Using the listing below, print the line containing "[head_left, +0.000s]", the line containing "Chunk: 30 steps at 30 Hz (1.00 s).", and each line between them, exactly and nothing else. Pictures stay out of the print.
___ Given records ___
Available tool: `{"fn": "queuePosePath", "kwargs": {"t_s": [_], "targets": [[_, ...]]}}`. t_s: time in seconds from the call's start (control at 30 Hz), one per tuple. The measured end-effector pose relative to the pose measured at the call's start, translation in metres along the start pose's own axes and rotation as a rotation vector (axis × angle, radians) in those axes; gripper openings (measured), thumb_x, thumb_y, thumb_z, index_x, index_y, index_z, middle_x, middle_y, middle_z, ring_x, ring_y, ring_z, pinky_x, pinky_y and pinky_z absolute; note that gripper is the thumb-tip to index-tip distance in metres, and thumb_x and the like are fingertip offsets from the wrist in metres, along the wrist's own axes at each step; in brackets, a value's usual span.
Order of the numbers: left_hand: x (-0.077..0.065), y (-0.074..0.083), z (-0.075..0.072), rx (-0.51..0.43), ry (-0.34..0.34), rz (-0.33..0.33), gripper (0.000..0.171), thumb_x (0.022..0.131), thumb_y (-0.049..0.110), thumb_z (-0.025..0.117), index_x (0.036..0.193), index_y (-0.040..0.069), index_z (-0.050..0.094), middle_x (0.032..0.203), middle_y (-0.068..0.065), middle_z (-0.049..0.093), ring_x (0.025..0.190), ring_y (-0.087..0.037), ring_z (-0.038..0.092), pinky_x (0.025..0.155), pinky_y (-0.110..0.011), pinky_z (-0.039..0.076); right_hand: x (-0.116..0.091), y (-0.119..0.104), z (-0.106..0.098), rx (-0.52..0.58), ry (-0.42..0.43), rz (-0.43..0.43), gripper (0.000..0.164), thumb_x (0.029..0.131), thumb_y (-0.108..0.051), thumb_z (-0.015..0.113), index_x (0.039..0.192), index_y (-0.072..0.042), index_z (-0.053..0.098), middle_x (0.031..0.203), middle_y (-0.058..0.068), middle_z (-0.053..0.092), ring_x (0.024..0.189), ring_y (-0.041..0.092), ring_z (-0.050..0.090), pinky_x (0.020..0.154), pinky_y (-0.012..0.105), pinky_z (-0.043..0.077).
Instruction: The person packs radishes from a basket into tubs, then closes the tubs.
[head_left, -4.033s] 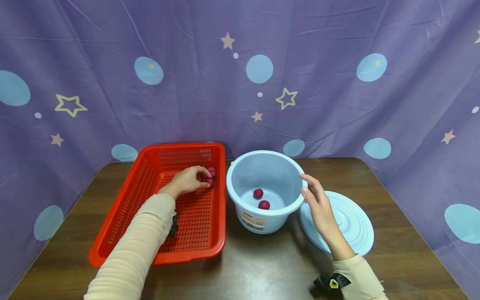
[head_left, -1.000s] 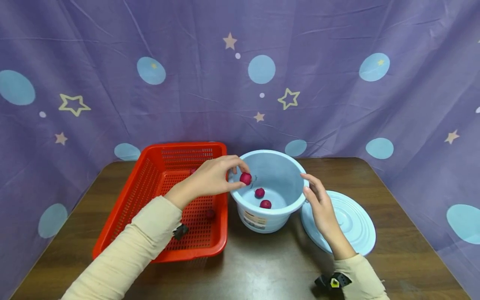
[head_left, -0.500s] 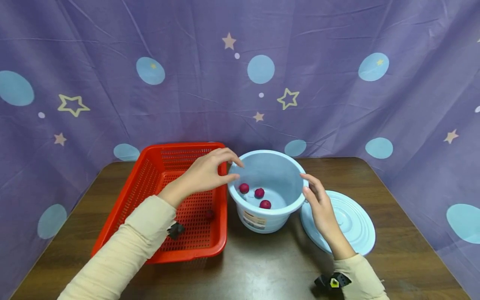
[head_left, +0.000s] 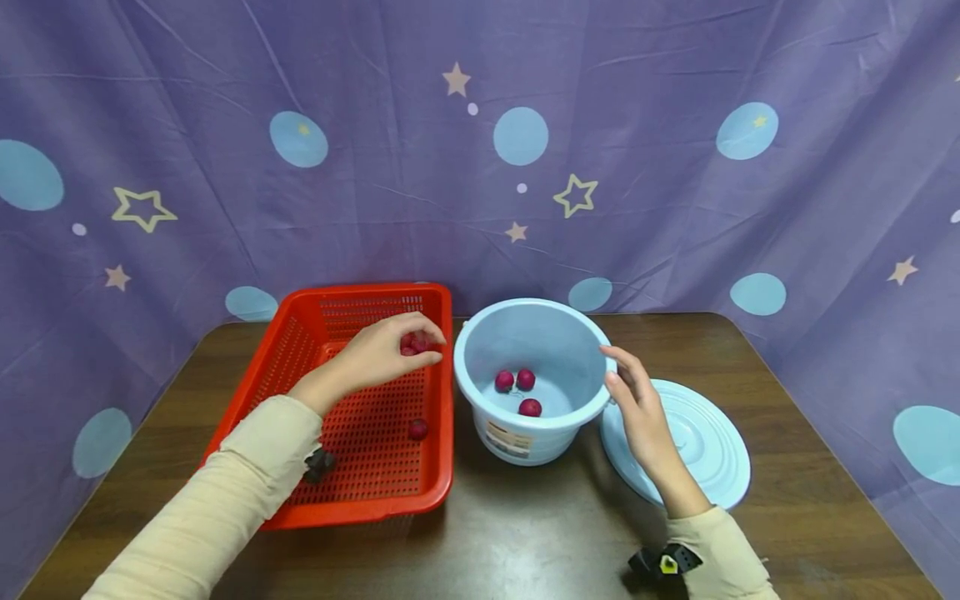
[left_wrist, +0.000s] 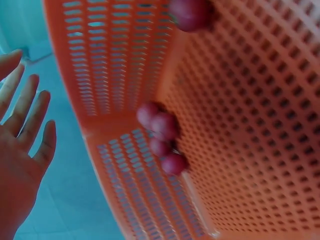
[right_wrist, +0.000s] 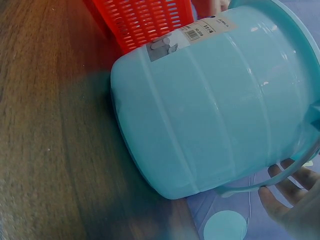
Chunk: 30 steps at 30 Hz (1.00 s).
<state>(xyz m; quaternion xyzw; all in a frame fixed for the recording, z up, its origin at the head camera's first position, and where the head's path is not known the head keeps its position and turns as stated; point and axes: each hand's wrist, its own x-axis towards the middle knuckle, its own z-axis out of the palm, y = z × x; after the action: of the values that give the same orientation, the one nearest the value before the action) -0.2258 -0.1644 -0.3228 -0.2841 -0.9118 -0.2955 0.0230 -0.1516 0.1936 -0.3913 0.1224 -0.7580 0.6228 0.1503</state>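
My left hand (head_left: 367,354) hovers over the red slotted basket (head_left: 441,450), thumb and fingers spread with nothing between them. Several radishes (left_wrist: 165,126) lie bunched in the basket's far right corner, just below that hand. Nearer the front, a single radish (head_left: 417,429) rests on the basket floor. Three radishes, one of them (head_left: 529,407) nearest me, sit at the bottom of the light blue bucket (head_left: 558,446). My right hand (head_left: 647,421) holds the bucket at the right side of its rim, fingers by the bail handle (right_wrist: 287,172) in the right wrist view.
A light blue lid (head_left: 716,446) lies on the wooden table (head_left: 510,542) to the right of the bucket, partly behind my right forearm. Basket and bucket stand side by side. A purple curtain (head_left: 375,167) with stars and dots hangs behind the table.
My left hand carried a radish from the basket to the bucket and let it go. It then moved back left over the basket, empty. My right hand stayed at the rim.
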Motion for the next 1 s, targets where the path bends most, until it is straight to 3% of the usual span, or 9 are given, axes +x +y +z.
{"fn": "queuePosePath", "kwargs": {"t_s": [0.27, 0.43, 0.57, 0.73, 1.0], "targets": [[-0.017, -0.025, 0.011, 0.036, -0.251, -0.087, 0.025, 0.087, 0.031, 0.077, 0.108, 0.019, 0.070, 0.105, 0.003, 0.067, 0.096, -0.019, 0.061, 0.091, -0.043, 0.048, 0.000, -0.001, 0.000, 0.003, -0.002, -0.004, 0.036, 0.105, -0.012, 0.046, 0.140, -0.005, 0.050, 0.135, 0.008, 0.052, 0.103, 0.011, 0.050, 0.082, 0.021, 0.041], [-0.025, -0.034, 0.020, 0.000, -0.383, -0.138, 0.029, 0.084, 0.030, 0.079, 0.108, 0.016, 0.070, 0.093, 0.006, 0.066, 0.088, -0.015, 0.061, 0.084, -0.038, 0.048, 0.000, -0.002, 0.000, -0.002, -0.003, -0.004, 0.037, 0.105, -0.012, 0.046, 0.141, -0.005, 0.049, 0.137, 0.010, 0.052, 0.104, 0.011, 0.050, 0.082, 0.021, 0.041], [-0.028, -0.035, 0.024, -0.029, -0.457, -0.158, 0.030, 0.083, 0.028, 0.080, 0.108, 0.015, 0.069, 0.093, 0.003, 0.065, 0.087, -0.015, 0.059, 0.081, -0.036, 0.049, -0.001, -0.003, 0.000, -0.008, -0.005, 0.006, 0.037, 0.105, -0.013, 0.045, 0.141, -0.005, 0.049, 0.138, 0.012, 0.051, 0.106, 0.011, 0.049, 0.083, 0.021, 0.041], [-0.030, -0.035, 0.028, -0.051, -0.523, -0.193, 0.033, 0.082, 0.024, 0.081, 0.110, 0.013, 0.067, 0.095, -0.002, 0.062, 0.087, -0.017, 0.056, 0.082, -0.036, 0.047, 0.000, -0.003, 0.000, -0.011, -0.006, 0.016, 0.037, 0.105, -0.014, 0.046, 0.141, -0.006, 0.049, 0.140, 0.013, 0.051, 0.110, 0.010, 0.049, 0.084, 0.022, 0.041], [-0.030, -0.034, 0.031, -0.037, -0.543, -0.202, 0.026, 0.084, 0.021, 0.080, 0.105, 0.015, 0.067, 0.088, 0.001, 0.061, 0.082, -0.015, 0.055, 0.077, -0.034, 0.046, -0.001, -0.002, -0.001, -0.014, -0.009, 0.022, 0.037, 0.105, -0.015, 0.045, 0.141, -0.006, 0.049, 0.139, 0.012, 0.051, 0.109, 0.010, 0.049, 0.084, 0.022, 0.041]]}}
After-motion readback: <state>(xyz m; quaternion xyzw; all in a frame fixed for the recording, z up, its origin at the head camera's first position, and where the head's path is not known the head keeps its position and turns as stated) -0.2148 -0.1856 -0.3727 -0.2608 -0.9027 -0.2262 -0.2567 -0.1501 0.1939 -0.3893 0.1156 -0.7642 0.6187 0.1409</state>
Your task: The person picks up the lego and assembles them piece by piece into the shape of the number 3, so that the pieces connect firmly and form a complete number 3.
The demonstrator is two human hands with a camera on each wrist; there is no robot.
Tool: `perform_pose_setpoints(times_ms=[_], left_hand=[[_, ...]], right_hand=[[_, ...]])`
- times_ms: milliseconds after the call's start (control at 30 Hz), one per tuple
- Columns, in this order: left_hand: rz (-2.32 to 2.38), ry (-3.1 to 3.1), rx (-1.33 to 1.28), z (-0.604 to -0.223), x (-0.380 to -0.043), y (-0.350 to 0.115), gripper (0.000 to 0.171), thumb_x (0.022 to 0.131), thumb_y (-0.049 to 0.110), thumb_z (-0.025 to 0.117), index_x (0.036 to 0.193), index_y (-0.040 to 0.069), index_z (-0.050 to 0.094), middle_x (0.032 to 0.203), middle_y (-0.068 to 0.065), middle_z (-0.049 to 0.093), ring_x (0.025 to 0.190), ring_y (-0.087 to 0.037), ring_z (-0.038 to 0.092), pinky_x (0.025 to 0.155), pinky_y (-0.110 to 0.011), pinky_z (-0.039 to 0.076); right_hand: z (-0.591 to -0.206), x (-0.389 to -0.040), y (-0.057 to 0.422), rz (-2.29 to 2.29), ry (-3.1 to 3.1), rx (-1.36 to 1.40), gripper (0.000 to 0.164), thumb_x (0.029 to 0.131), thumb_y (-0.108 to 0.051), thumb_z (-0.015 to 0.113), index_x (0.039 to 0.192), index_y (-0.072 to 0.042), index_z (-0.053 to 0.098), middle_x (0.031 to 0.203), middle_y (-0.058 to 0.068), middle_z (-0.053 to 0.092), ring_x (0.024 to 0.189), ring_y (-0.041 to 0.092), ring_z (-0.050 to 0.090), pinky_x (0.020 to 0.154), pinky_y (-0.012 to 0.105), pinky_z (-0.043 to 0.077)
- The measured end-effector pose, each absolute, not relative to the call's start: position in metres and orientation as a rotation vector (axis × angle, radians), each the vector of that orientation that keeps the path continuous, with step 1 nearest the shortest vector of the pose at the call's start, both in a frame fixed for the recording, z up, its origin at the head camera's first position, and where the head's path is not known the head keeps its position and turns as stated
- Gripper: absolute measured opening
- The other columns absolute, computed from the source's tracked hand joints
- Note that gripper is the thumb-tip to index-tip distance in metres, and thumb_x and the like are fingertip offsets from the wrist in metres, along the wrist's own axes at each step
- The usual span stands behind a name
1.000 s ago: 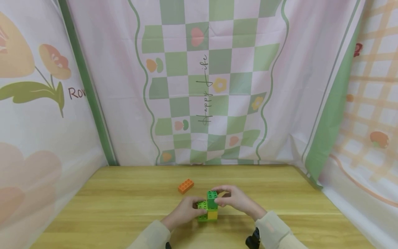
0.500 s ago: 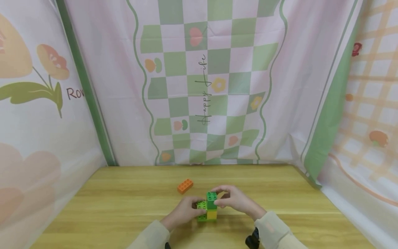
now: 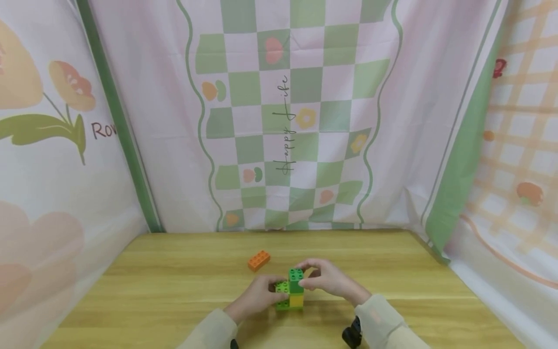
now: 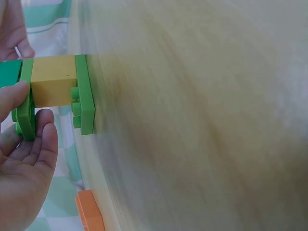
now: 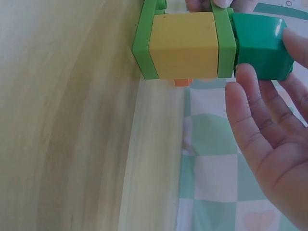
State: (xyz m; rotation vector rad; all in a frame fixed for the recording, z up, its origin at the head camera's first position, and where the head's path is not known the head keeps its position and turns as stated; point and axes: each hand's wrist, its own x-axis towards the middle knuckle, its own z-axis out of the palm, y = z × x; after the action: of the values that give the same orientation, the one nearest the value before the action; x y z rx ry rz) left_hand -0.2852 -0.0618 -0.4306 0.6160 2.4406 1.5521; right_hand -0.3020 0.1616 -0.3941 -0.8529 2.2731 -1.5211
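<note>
A small stack of toy building bricks stands on the table in front of me. At its base lies a light green plate (image 4: 87, 103), with a yellow brick (image 3: 296, 301) on one end. A second light green plate (image 5: 226, 48) tops the yellow brick and juts out to the left. My left hand (image 3: 257, 296) pinches that jutting end between thumb and fingers. Above it, a dark green brick (image 3: 295, 287) sits over the yellow one, a thin dark line showing beneath it in the right wrist view. My right hand (image 3: 329, 278) grips this brick between thumb and fingertips.
An orange brick (image 3: 259, 260) lies studs up on the wooden table (image 3: 174, 276), behind and left of the stack. Patterned cloth (image 3: 261, 145) hangs along the back edge and both sides. A black wrist camera (image 3: 352, 334) sits below the right sleeve.
Both hands keep their hold, and the stack stays in place. Only the head view shifts slightly.
</note>
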Motion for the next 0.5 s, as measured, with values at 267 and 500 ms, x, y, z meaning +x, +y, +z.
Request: perform_pose_setpoints(times_ms=[267, 500], left_hand=[[1.540, 2.454, 0.641, -0.4308, -0.2860, -0.0617, 0.036, 0.082, 0.014, 0.069, 0.116, 0.002, 0.061, 0.088, 0.003, 0.062, 0.078, -0.013, 0.057, 0.067, -0.025, 0.050], [1.533, 2.457, 0.616, -0.4300, -0.2851, -0.0611, 0.038, 0.082, 0.015, 0.070, 0.116, 0.002, 0.061, 0.088, 0.002, 0.062, 0.079, -0.015, 0.057, 0.067, -0.027, 0.050]], right_hand=[[-0.3927, -0.3013, 0.1599, -1.480, 2.318, -0.899, 0.032, 0.087, -0.013, 0.065, 0.114, 0.001, 0.058, 0.102, 0.012, 0.055, 0.082, 0.042, 0.059, 0.068, 0.037, 0.052], [-0.3870, -0.2943, 0.1578, -1.492, 2.331, -0.880, 0.030, 0.087, -0.007, 0.063, 0.114, 0.004, 0.056, 0.103, 0.013, 0.054, 0.080, 0.039, 0.059, 0.067, 0.034, 0.052]])
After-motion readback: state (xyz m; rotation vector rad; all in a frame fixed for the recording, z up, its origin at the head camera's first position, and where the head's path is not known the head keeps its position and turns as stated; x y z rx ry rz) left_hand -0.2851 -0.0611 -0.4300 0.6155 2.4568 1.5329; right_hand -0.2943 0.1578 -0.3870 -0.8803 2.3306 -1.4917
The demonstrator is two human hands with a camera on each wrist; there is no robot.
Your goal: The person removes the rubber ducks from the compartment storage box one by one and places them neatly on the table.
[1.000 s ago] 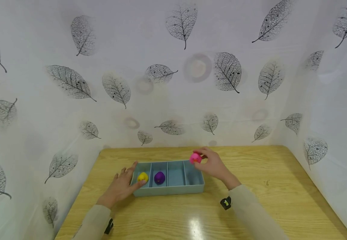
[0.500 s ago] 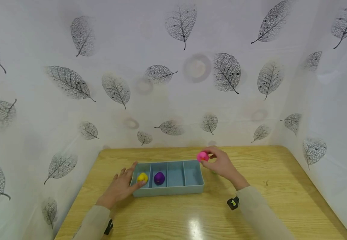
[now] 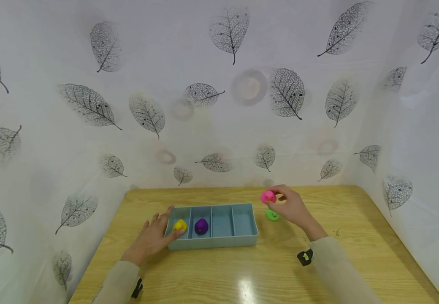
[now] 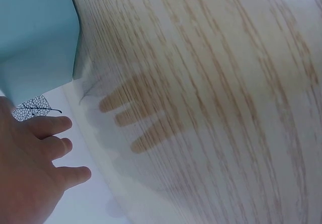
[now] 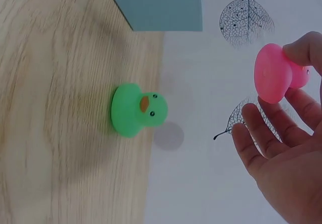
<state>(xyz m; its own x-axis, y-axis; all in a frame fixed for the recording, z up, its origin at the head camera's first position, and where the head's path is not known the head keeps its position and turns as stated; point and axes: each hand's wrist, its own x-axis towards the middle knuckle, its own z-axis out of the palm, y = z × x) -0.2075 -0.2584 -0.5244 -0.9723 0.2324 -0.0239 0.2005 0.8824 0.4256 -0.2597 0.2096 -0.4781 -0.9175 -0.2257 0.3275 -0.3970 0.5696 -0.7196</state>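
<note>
My right hand (image 3: 292, 207) pinches a pink rubber duck (image 3: 268, 197) between thumb and fingers, held up to the right of the blue divided box (image 3: 213, 242). Beneath it a green rubber duck (image 5: 128, 110) sits upright on the table, partly covered by the hand in the head view. My left hand (image 3: 152, 235) rests at the box's left end, fingers spread along the side and thumb reaching over the rim. A yellow rubber duck (image 3: 180, 226) lies in the leftmost compartment near that thumb, and a purple rubber duck (image 3: 201, 226) in the one beside it. Both right compartments are bare.
The wooden table (image 3: 204, 278) runs back to a white curtain (image 3: 219, 126) printed with dark leaves, which also hangs along both sides. Black straps with small devices (image 3: 305, 257) sit at the sleeves.
My right hand has carried the pink duck rightward, from over the box's right end to beyond it. The green duck has come into view below. My left hand has stayed put.
</note>
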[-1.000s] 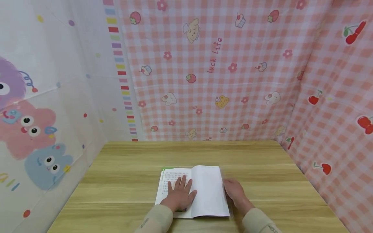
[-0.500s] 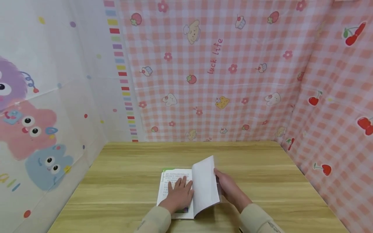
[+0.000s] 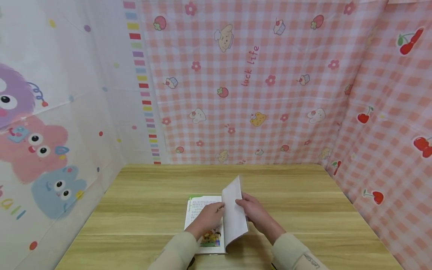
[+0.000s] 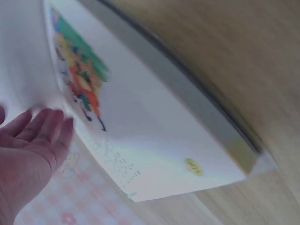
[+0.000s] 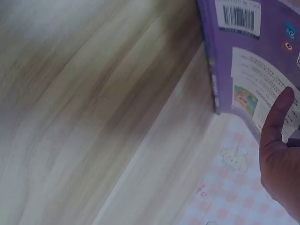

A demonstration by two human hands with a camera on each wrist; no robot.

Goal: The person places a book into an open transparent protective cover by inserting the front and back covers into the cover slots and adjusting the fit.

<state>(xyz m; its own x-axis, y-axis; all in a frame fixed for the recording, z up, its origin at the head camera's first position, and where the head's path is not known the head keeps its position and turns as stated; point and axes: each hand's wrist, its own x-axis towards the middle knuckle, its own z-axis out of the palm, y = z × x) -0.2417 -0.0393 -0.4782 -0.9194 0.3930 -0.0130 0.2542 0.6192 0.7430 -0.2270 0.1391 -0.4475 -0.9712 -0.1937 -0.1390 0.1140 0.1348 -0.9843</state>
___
__Written answer__:
[head_left, +0.000s] 
[left_wrist, +0.000s] 
[right_wrist, +0.000s] 
Chunk: 30 steps at 30 Hz (1.00 s).

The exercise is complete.